**WHAT NEEDS TO BE DONE**. The answer must be an exact reproduction of the lines from the start of the records below through the line containing "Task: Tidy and", and nothing more.

Items from a data source
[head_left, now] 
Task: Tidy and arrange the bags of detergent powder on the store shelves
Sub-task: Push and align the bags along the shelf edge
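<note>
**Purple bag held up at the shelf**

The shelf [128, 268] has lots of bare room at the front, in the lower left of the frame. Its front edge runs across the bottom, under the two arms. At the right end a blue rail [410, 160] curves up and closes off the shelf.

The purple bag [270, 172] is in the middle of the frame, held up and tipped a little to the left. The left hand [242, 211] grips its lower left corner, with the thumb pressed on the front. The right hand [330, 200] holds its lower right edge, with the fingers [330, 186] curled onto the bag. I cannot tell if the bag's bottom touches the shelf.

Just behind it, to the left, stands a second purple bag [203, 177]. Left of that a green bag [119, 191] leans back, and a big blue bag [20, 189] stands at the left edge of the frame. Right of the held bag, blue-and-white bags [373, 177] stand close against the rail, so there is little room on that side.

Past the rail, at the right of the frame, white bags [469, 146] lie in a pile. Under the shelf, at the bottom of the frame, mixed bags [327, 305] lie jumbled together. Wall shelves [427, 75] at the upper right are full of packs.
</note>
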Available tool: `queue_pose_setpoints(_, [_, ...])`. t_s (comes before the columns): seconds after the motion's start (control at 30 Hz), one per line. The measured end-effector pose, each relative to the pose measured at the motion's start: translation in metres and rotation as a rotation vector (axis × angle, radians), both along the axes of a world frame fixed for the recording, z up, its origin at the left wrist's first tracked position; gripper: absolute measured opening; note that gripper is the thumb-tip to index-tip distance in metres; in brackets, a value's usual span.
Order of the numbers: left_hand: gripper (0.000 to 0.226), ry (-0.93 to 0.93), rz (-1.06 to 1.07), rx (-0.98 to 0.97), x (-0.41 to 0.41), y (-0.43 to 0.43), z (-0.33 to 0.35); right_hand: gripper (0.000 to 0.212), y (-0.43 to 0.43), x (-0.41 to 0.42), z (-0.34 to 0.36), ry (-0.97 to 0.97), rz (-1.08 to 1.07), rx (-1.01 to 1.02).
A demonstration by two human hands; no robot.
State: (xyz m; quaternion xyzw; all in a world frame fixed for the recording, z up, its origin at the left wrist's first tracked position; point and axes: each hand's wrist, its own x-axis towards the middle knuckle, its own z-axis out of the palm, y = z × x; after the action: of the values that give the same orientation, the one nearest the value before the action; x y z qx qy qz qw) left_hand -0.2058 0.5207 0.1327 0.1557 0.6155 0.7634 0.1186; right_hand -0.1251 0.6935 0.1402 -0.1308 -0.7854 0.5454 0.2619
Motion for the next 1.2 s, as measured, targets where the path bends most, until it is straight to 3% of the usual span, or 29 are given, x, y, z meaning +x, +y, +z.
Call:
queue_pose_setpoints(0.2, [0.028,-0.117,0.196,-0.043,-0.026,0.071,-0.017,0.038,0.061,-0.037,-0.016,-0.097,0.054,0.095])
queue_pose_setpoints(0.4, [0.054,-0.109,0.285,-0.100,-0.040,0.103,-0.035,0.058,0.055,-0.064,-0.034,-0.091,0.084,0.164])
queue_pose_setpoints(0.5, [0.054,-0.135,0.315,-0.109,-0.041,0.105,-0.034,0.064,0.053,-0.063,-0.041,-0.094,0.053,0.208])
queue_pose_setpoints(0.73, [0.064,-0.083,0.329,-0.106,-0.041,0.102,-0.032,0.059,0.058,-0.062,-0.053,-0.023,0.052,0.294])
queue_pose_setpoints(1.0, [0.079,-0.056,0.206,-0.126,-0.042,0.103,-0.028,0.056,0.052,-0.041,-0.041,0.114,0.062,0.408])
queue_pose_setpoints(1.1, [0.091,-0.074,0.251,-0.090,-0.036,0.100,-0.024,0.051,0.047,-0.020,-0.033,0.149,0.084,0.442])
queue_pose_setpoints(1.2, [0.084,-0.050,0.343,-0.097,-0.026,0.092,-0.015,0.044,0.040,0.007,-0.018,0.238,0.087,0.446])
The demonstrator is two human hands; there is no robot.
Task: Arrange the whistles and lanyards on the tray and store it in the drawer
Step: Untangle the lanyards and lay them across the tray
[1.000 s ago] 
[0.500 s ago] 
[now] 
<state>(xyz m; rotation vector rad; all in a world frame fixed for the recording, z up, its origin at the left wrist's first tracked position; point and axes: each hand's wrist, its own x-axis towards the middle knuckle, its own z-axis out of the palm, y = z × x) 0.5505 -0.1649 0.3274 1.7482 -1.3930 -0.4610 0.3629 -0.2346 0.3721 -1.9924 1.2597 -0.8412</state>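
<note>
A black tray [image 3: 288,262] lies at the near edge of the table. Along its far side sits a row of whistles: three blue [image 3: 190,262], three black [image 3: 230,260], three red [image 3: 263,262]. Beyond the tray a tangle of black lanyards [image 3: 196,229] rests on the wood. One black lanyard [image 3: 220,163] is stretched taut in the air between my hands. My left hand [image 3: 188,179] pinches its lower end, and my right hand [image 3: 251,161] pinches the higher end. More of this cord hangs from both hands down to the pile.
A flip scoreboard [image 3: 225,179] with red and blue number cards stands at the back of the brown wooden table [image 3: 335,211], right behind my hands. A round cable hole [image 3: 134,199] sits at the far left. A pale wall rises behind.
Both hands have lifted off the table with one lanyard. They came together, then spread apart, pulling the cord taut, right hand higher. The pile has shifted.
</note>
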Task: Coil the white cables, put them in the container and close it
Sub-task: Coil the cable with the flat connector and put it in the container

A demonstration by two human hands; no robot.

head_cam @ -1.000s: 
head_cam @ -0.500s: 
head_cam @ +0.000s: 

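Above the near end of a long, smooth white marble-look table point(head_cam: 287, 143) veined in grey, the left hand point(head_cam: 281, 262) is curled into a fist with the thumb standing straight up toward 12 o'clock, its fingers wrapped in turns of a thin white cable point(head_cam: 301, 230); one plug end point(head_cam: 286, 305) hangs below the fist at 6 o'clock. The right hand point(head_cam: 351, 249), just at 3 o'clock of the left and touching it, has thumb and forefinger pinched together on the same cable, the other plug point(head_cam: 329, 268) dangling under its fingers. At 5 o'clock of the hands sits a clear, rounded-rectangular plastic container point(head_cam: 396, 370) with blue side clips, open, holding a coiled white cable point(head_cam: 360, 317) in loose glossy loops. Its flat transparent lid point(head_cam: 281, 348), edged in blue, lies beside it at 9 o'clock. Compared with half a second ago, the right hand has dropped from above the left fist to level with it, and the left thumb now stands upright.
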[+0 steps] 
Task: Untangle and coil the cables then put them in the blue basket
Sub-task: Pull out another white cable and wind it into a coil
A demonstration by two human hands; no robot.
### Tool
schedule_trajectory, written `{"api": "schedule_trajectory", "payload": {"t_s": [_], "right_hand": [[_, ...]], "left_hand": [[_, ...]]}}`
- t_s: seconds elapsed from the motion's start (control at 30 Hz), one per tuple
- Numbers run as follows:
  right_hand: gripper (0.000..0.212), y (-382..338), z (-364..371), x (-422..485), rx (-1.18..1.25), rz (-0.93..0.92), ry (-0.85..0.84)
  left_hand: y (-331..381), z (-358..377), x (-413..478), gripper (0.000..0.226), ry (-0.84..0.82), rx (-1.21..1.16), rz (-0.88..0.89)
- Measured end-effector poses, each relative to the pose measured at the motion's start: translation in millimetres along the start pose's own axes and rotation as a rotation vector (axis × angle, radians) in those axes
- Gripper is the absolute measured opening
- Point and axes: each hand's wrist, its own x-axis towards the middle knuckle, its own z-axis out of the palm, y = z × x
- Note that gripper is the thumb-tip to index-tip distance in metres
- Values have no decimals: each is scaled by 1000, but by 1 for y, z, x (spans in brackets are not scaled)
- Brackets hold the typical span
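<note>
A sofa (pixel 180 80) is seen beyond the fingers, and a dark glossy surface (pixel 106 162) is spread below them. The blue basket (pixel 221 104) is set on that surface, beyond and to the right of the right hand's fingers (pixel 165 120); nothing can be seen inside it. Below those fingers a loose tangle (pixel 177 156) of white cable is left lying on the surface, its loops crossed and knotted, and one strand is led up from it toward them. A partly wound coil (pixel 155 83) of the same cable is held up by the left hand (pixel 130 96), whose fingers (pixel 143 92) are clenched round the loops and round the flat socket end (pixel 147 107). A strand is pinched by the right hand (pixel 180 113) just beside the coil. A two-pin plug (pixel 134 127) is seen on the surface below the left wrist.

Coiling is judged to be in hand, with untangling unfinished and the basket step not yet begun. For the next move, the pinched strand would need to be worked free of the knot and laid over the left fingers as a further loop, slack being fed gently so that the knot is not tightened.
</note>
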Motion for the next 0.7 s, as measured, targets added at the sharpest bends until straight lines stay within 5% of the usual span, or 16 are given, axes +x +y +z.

**YOUR SOLUTION**.
[head_left, now] 
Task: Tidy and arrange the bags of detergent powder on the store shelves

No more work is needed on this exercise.